--- START ---

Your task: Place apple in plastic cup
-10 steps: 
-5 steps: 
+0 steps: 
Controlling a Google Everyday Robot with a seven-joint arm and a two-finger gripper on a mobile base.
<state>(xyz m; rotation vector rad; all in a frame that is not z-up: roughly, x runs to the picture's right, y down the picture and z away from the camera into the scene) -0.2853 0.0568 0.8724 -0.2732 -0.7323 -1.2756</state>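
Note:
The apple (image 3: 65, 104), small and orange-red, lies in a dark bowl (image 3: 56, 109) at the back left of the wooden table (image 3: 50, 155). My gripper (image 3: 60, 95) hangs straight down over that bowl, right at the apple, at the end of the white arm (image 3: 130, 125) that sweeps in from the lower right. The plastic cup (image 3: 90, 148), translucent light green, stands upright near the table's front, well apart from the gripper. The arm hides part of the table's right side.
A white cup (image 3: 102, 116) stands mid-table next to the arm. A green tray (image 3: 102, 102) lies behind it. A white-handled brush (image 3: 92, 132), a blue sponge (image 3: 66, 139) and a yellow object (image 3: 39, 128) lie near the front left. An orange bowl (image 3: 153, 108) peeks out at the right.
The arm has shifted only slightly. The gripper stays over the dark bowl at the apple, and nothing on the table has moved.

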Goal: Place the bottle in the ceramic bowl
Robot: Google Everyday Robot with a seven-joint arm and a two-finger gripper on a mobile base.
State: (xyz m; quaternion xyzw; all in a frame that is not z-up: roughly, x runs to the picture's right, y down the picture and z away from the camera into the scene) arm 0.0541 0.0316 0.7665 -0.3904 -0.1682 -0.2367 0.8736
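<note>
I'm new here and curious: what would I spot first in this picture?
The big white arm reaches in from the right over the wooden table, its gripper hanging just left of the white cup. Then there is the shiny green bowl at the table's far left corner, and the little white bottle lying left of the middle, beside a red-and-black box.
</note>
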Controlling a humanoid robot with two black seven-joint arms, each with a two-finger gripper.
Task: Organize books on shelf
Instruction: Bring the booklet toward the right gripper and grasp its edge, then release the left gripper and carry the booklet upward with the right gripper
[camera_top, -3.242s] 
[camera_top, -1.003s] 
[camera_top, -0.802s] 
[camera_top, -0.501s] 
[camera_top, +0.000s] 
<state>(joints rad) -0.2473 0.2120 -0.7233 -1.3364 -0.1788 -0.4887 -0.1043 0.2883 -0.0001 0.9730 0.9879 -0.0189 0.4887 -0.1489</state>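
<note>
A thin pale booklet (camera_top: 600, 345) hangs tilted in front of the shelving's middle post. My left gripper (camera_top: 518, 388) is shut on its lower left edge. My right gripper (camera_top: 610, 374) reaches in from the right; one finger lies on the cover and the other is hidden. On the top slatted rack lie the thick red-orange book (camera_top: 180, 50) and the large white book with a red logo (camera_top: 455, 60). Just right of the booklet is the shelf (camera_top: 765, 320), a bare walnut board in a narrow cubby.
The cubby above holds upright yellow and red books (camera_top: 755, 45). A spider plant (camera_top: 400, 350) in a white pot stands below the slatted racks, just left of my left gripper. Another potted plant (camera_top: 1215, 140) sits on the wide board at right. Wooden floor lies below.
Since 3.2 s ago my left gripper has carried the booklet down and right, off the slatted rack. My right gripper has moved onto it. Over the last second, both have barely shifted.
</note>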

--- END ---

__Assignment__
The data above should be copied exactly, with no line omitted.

__Answer below__
Your task: Place apple in plastic cup
-10 steps: 
-5 steps: 
+0 steps: 
Controlling a Google Everyday Robot with a seven-joint arm and a two-finger gripper on a mobile base.
<state>(xyz m; rotation vector rad; all in a frame that is not z-up: roughly, x runs to the picture's right, y down the picture and z away from the camera into the scene) -0.2853 0.0568 0.8724 -0.2732 -0.7323 -1.2756</state>
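Note:
The apple (image 3: 65, 104), small and orange-red, lies in a dark bowl (image 3: 56, 109) at the back left of the wooden table (image 3: 50, 155). My gripper (image 3: 60, 95) hangs straight down over that bowl, right at the apple, at the end of the white arm (image 3: 130, 125) that sweeps in from the lower right. The plastic cup (image 3: 90, 148), translucent light green, stands upright near the table's front, well apart from the gripper. The arm hides part of the table's right side.
A white cup (image 3: 102, 116) stands mid-table next to the arm. A green tray (image 3: 102, 102) lies behind it. A white-handled brush (image 3: 92, 132), a blue sponge (image 3: 66, 139) and a yellow object (image 3: 39, 128) lie near the front left. An orange bowl (image 3: 153, 108) peeks out at the right.
The arm has shifted only slightly. The gripper stays over the dark bowl at the apple, and nothing on the table has moved.
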
Goal: Place the bottle in the ceramic bowl
Robot: Google Everyday Robot with a seven-joint arm and a two-finger gripper on a mobile base.
State: (xyz m; quaternion xyzw; all in a frame that is not z-up: roughly, x runs to the picture's right, y down the picture and z away from the camera into the scene) arm 0.0541 0.0316 0.7665 -0.3904 -0.1682 -0.2367 0.8736
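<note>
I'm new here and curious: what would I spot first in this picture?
The big white arm reaches in from the right over the wooden table, its gripper hanging just left of the white cup. Then there is the shiny green bowl at the table's far left corner, and the little white bottle lying left of the middle, beside a red-and-black box.
</note>
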Controlling a humanoid robot with two black seven-joint arms, each with a two-finger gripper.
Task: Organize books on shelf
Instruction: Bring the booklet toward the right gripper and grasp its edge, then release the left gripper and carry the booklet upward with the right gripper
[camera_top, -3.242s] 
[camera_top, -1.003s] 
[camera_top, -0.802s] 
[camera_top, -0.501s] 
[camera_top, +0.000s] 
<state>(joints rad) -0.2473 0.2120 -0.7233 -1.3364 -0.1788 -0.4887 -0.1043 0.2883 -0.0001 0.9730 0.9879 -0.0189 0.4887 -0.1489</state>
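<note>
A thin pale booklet (camera_top: 600, 345) hangs tilted in front of the shelving's middle post. My left gripper (camera_top: 518, 388) is shut on its lower left edge. My right gripper (camera_top: 610, 374) reaches in from the right; one finger lies on the cover and the other is hidden. On the top slatted rack lie the thick red-orange book (camera_top: 180, 50) and the large white book with a red logo (camera_top: 455, 60). Just right of the booklet is the shelf (camera_top: 765, 320), a bare walnut board in a narrow cubby.
The cubby above holds upright yellow and red books (camera_top: 755, 45). A spider plant (camera_top: 400, 350) in a white pot stands below the slatted racks, just left of my left gripper. Another potted plant (camera_top: 1215, 140) sits on the wide board at right. Wooden floor lies below.
Since 3.2 s ago my left gripper has carried the booklet down and right, off the slatted rack. My right gripper has moved onto it. Over the last second, both have barely shifted.
</note>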

With that, the output is complete.